[EXTRACTED MATERIAL — start]

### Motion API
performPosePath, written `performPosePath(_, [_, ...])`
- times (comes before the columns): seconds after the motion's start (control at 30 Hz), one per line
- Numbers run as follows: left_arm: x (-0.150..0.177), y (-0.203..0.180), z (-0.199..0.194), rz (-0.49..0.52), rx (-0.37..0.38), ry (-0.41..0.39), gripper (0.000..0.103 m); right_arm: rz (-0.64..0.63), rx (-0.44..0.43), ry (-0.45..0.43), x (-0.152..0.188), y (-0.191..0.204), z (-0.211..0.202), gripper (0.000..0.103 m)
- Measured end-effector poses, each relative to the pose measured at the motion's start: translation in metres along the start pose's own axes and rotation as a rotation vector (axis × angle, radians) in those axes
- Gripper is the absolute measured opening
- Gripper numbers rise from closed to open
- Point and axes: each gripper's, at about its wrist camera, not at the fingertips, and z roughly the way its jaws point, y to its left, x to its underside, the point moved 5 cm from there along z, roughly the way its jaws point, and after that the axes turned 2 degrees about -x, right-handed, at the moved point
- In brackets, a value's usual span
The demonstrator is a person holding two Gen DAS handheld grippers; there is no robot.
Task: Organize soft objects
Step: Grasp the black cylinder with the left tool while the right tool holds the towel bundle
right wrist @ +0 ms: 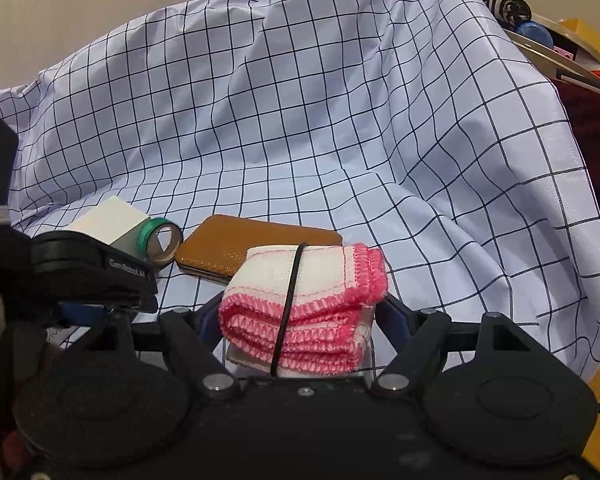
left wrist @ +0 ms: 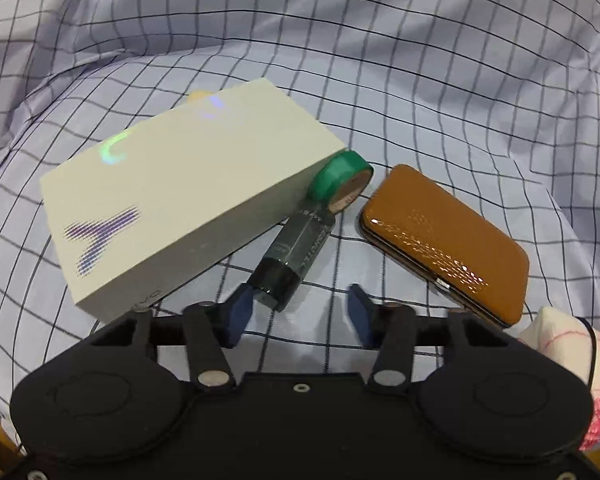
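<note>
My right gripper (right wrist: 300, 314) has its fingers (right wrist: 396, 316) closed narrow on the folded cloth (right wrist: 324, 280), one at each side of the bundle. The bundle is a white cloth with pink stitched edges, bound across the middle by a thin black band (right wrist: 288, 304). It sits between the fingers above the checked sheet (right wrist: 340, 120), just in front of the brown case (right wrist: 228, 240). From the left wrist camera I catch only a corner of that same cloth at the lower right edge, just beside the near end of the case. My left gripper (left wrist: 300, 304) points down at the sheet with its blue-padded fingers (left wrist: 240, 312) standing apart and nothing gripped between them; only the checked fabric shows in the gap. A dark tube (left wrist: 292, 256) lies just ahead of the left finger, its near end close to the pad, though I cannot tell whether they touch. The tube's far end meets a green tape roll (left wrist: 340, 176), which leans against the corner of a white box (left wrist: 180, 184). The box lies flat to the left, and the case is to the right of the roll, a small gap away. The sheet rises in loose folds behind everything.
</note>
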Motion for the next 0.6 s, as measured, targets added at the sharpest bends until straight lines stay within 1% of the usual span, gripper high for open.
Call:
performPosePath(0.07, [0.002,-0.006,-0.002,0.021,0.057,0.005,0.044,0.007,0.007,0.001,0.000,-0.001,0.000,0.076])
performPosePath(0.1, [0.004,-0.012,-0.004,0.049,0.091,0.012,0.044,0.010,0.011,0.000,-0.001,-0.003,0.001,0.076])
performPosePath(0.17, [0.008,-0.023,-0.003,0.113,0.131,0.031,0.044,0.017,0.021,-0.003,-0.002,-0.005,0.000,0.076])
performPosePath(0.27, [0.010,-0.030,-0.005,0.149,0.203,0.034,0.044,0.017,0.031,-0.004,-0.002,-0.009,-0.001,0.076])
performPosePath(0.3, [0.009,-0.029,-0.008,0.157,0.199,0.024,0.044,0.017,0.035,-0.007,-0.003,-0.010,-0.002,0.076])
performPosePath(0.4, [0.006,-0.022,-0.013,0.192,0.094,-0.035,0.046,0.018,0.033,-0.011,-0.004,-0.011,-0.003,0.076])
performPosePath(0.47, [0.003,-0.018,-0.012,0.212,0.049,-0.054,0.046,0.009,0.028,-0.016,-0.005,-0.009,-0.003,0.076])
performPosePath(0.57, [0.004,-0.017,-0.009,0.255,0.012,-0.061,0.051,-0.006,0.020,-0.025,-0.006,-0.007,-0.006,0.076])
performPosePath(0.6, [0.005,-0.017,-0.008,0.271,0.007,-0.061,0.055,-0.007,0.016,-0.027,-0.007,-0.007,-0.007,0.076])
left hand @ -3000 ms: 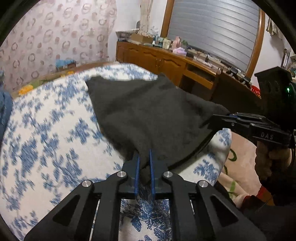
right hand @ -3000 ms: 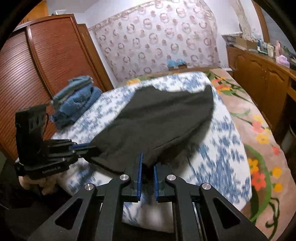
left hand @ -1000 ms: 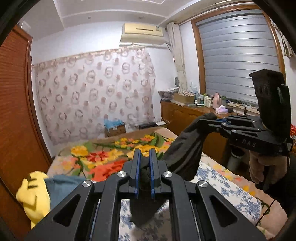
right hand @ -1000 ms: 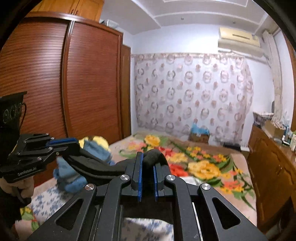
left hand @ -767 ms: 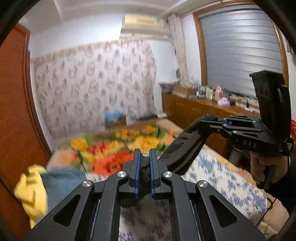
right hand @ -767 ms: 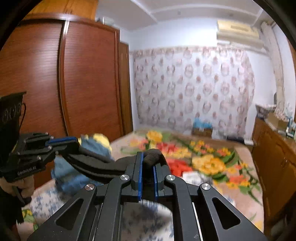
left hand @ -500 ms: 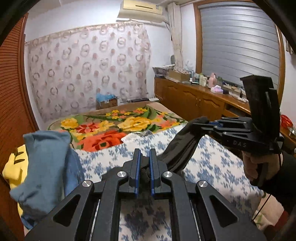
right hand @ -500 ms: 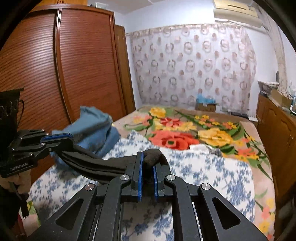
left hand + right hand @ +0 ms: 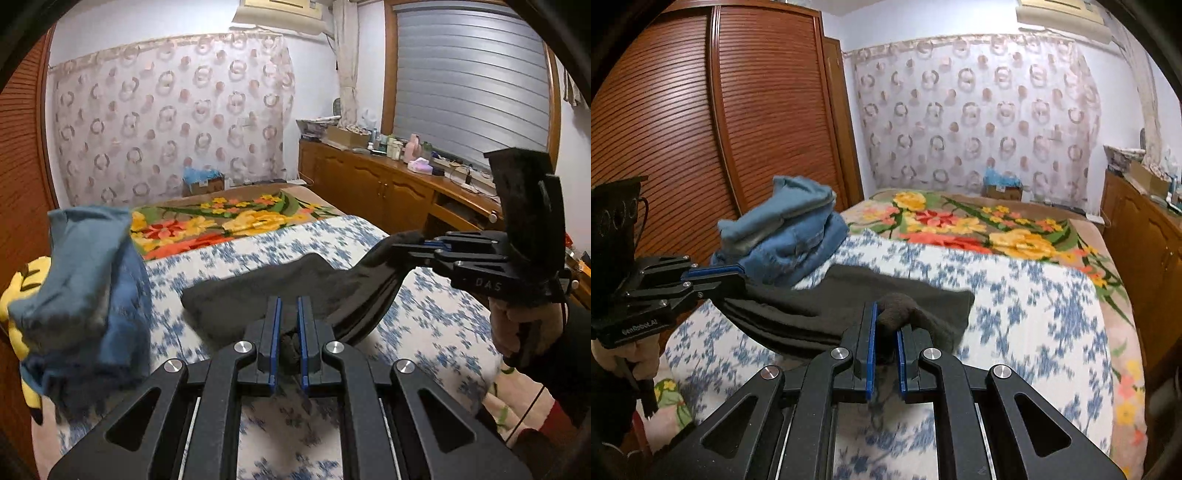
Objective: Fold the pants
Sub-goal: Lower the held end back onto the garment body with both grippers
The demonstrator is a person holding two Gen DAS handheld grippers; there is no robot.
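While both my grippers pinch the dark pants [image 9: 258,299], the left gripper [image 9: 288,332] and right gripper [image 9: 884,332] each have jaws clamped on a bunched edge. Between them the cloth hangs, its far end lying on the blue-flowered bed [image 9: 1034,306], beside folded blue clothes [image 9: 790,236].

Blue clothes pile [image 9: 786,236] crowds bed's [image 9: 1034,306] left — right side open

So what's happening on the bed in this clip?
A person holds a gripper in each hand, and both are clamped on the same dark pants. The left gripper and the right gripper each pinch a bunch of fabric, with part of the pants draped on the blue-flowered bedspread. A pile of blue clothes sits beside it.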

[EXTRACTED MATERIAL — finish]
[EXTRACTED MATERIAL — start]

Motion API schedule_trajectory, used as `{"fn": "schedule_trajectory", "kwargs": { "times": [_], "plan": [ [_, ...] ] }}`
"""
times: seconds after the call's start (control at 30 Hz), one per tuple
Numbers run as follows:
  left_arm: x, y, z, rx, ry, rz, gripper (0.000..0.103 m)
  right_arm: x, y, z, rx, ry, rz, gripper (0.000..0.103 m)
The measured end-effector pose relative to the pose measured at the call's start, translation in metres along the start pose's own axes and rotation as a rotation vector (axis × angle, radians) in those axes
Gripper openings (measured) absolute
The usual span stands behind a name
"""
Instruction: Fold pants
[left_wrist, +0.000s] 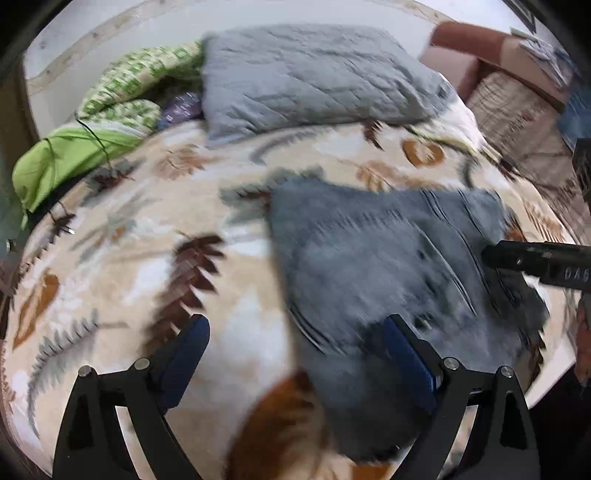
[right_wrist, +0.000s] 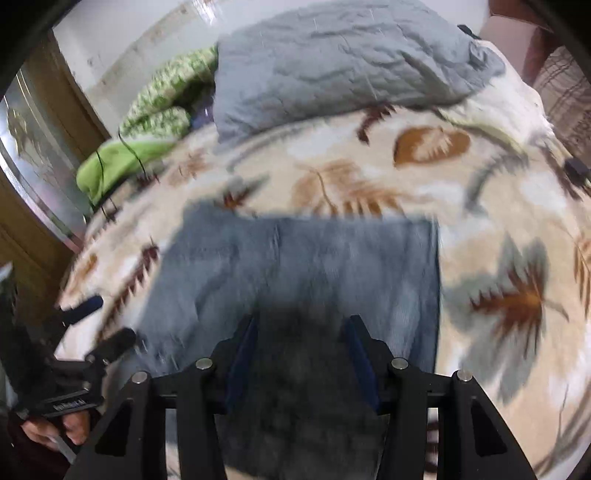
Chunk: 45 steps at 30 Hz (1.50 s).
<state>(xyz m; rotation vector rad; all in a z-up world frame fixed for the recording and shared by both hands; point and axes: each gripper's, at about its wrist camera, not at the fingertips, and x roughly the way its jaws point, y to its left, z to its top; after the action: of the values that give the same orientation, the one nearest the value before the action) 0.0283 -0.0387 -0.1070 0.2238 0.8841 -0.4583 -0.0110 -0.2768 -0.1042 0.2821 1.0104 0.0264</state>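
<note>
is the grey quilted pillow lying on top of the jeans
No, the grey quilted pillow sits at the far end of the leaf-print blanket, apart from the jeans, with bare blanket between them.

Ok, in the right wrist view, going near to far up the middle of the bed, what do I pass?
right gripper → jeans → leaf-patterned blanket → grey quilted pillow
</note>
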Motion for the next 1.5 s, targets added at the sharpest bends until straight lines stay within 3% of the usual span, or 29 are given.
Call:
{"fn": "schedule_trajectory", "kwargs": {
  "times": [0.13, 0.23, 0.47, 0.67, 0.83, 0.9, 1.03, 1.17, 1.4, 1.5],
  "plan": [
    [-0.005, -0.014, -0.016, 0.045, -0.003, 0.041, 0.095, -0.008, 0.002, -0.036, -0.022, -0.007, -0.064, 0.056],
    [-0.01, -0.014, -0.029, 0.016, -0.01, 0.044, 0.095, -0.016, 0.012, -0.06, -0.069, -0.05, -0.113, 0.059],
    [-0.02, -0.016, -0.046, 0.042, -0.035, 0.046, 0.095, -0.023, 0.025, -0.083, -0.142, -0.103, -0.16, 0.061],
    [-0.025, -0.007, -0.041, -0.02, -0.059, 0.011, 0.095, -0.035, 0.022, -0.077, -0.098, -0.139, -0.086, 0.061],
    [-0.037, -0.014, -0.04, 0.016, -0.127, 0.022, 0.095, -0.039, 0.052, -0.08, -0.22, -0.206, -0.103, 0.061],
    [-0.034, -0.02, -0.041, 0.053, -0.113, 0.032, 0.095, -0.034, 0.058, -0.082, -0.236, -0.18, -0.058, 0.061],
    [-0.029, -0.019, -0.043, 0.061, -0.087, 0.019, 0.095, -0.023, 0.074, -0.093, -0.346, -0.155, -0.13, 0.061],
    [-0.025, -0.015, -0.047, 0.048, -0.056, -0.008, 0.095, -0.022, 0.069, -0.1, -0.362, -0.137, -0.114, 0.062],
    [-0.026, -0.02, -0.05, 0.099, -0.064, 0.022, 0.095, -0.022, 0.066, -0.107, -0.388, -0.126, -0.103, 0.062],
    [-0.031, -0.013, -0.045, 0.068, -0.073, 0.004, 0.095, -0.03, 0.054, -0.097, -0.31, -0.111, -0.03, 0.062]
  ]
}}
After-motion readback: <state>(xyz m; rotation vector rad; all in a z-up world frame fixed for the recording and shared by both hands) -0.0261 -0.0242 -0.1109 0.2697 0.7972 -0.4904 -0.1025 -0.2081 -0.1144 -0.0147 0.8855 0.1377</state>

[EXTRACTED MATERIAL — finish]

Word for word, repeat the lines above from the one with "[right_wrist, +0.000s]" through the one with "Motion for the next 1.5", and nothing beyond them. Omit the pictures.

[right_wrist, +0.000s] 
Chunk: 45 steps at 30 Hz (1.50 s).
<state>(xyz m; rotation vector rad; all in a z-up world frame fixed for the recording and shared by both hands; point and axes: each gripper's, at about its wrist camera, not at the fingertips, and x roughly the way its jaws point, y to its left, z to its top; after the action: of the values that give the same orientation, the one nearest the value before the action) 0.0283 -0.0387 -0.1070 0.2238 0.8841 -0.4583 -0.0110 -0.2768 -0.1042 0.2821 1.0104 0.0264</state>
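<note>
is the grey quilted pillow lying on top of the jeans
No, the grey quilted pillow sits at the far end of the leaf-print blanket, apart from the jeans, with bare blanket between them.

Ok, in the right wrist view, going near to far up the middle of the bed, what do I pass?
right gripper → jeans → leaf-patterned blanket → grey quilted pillow
</note>
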Motion for the next 1.5 s, targets added at the sharpest bends until straight lines stay within 3% of the usual span, or 29 are given.

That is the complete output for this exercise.